→ The problem
In the data that follows, determine how many lines contain the word "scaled", and give only that number.

→ Stored dataset items
--- START ---

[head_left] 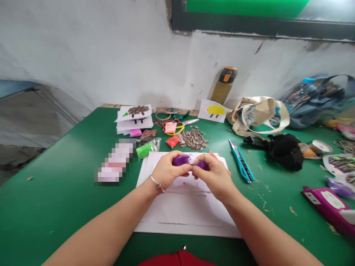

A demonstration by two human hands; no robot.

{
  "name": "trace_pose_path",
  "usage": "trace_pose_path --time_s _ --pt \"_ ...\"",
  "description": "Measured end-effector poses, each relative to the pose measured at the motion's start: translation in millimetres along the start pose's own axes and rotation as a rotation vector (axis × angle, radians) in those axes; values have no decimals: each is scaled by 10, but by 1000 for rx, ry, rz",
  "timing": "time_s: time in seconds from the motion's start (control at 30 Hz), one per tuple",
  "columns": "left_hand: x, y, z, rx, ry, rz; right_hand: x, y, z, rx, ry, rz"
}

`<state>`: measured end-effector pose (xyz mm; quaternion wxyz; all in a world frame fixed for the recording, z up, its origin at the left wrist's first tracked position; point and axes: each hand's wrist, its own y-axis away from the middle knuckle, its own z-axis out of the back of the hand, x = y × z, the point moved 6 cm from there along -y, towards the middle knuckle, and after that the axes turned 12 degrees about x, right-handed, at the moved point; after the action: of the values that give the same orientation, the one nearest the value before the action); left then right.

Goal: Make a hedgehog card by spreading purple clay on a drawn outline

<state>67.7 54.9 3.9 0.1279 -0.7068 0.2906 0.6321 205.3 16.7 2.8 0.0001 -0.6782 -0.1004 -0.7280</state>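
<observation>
A lump of purple modelling clay (181,160) with a whitish patch in its middle is held between both hands, over the stacked white paper (185,212). My left hand (166,170) is closed on its left end, thumb on the near side. Gripping the right end, my right hand (215,175) has its fingertips close to the left thumb. Whether the whitish patch is clay or wrapper I cannot tell. Just beyond the hands are a green clay packet (144,150), a red clay packet (173,141) and a heap of sunflower seeds (194,138).
A teal utility knife (241,162) lies to the right. Scissors (190,122), hedgehog pictures (135,111) and a bottle (222,87) are along the wall. A cream cloth bag (256,112), a black item (287,151) and a magenta case (327,207) occupy the right side.
</observation>
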Motion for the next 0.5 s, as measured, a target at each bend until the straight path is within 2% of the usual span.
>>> trace_pose_path --time_s 0.27,0.4,0.5 --pt "-4 4 76 -90 16 -52 37 0 11 80 -259 105" --pt "41 -21 100 -102 119 -48 7 -24 93 -41 -477 136" --pt "73 -37 106 -105 208 -38 -86 -58 151 -132 -587 93"
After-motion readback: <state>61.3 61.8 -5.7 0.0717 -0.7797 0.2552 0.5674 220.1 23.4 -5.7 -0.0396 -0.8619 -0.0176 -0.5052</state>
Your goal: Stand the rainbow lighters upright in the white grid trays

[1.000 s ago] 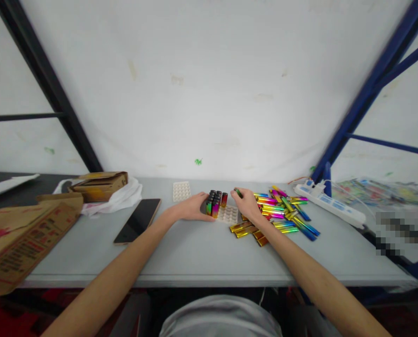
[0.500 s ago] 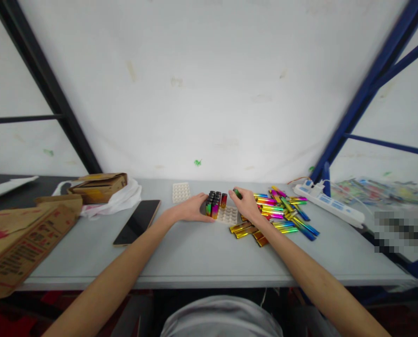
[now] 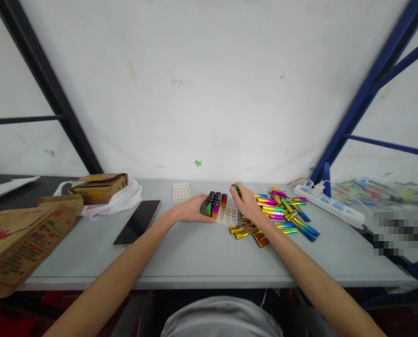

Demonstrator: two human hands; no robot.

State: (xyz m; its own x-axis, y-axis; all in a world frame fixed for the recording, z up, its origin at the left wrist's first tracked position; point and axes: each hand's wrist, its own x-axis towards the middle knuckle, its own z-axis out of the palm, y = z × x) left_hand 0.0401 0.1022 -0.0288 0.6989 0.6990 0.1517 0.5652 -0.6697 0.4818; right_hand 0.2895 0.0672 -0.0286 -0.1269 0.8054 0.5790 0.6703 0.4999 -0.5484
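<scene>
A group of upright shiny multicoloured tubes with dark tops (image 3: 214,203) stands in the left part of a white pocketed tray (image 3: 230,216). My left hand (image 3: 194,208) curls around this group from the left, thumb at the front and fingers behind, holding it. One reddish tube (image 3: 223,201) stands a little apart, right of the group. Above the tray's right side, my right hand (image 3: 244,200) is closed on a dark green shiny tube (image 3: 237,190), tilted and mostly hidden by the fingers. Several loose metallic tubes (image 3: 274,210) lie piled right of the tray.
A second white tray (image 3: 181,192) lies near the wall. A phone (image 3: 137,223) is on the left of the grey table (image 3: 194,262), beside a white plastic bag (image 3: 126,199) and cardboard boxes (image 3: 29,234). A power strip (image 3: 331,205) with plugs sits at the right.
My right hand has lifted slightly, away from the wall of tubes, and the green tube in it has turned a little. My left hand and the upright group have stayed put.
</scene>
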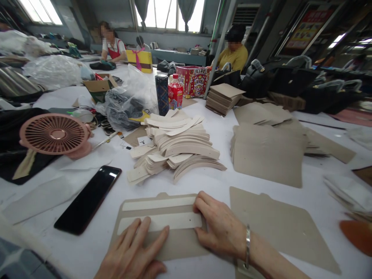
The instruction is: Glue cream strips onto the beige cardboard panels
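A grey-beige cardboard panel (183, 245) with a small tab on its far edge lies flat in front of me. Two pale strips cross it: a narrow strip (159, 203) near the far edge and a wider strip (180, 221) with a small dark dot at its right end. My left hand (132, 248) lies flat on the panel, fingers spread, fingertips on the wider strip. At the panel's right side, my right hand (222, 224) holds the wider strip's right end between curled fingers and thumb. A second tabbed panel (273, 217) lies to the right, partly behind my right forearm.
Loose curved pale strips (186, 143) are piled beyond the panel. Cardboard sheets (269, 153) are stacked at right. A phone (88, 199) and a pink fan (56, 133) are at left. Farther back stand a red bottle (175, 93) and a dark patterned cylinder (162, 95). Two people sit beyond.
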Demonstrator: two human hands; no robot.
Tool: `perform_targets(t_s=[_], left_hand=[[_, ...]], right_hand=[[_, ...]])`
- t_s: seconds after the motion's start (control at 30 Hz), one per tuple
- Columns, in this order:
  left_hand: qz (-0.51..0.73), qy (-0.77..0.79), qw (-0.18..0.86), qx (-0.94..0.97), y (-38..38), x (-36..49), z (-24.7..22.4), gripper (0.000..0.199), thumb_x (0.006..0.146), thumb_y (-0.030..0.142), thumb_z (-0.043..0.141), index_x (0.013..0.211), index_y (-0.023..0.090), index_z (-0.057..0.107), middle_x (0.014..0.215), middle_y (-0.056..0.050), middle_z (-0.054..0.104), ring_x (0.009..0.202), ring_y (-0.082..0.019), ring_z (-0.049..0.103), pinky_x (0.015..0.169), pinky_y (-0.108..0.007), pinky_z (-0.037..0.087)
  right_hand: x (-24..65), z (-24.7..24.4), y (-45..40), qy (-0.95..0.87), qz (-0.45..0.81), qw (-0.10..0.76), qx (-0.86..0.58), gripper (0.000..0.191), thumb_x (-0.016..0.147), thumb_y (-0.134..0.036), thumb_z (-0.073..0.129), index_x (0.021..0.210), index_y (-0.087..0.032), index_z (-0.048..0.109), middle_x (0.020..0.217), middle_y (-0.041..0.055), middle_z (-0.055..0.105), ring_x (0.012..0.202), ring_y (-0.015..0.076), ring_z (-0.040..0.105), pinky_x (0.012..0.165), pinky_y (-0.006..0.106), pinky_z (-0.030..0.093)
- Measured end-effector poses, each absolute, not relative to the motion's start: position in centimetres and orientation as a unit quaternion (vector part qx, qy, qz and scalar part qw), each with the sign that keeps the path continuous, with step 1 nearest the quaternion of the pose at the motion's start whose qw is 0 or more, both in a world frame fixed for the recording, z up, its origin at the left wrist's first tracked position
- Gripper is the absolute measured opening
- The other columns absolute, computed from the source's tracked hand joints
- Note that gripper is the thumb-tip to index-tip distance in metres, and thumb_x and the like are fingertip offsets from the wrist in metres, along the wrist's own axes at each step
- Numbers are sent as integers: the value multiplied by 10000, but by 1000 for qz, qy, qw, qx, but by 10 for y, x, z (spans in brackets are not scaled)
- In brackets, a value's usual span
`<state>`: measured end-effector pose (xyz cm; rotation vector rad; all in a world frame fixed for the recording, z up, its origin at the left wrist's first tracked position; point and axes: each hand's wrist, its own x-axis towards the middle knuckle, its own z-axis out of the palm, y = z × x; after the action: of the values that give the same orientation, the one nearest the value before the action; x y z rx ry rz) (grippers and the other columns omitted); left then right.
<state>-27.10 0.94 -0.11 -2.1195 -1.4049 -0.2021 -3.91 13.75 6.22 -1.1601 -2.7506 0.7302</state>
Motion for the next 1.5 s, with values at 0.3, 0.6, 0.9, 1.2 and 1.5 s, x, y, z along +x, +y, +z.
perform_targets(t_s=[0.3,0.6,0.9,1.2,1.5], left_hand=[[-111,-449,290,-838,23,-267,2,560,781,660,510,1162,260,600,1188,41,599,1047,-216,508,860,-353,359],[-90,-500,292,-810,23,-247,-2,732,712,764,474,1309,342,452,1138,-57,614,983,-284,568,765,-428,457],[-76,-526,219,-818,18,-234,8,925,543,769,622,1287,238,486,1123,-167,606,941,-369,601,682,-497,552],[-90,-561,81,-819,8,-240,-3,837,760,760,327,1411,239,252,1298,-192,444,1146,-404,450,839,-578,451],[-147,-566,3,-811,-6,-265,19,727,791,669,457,1338,194,394,1284,-66,506,1178,-263,458,1005,-388,421]], right_hand=[[-39,61,139,-896,236,38,-375,223,626,-170,541,834,-197,468,932,14,495,843,174,465,706,291,372],[-39,63,140,-897,240,25,-370,221,645,-180,558,851,-195,480,954,23,498,842,174,467,716,286,393],[-39,61,132,-903,233,32,-359,202,717,-126,529,902,-202,502,1013,37,501,905,184,486,768,307,429],[-23,21,120,-974,-133,118,-137,636,700,-118,507,1318,-249,436,1242,-22,559,1085,245,457,882,410,358],[-21,9,108,-959,-178,99,-196,522,800,-179,488,1310,-288,451,1305,-69,511,1187,221,407,907,377,368]])
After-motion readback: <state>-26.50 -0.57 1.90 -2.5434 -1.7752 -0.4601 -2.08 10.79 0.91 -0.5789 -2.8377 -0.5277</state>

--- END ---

→ Answer space
2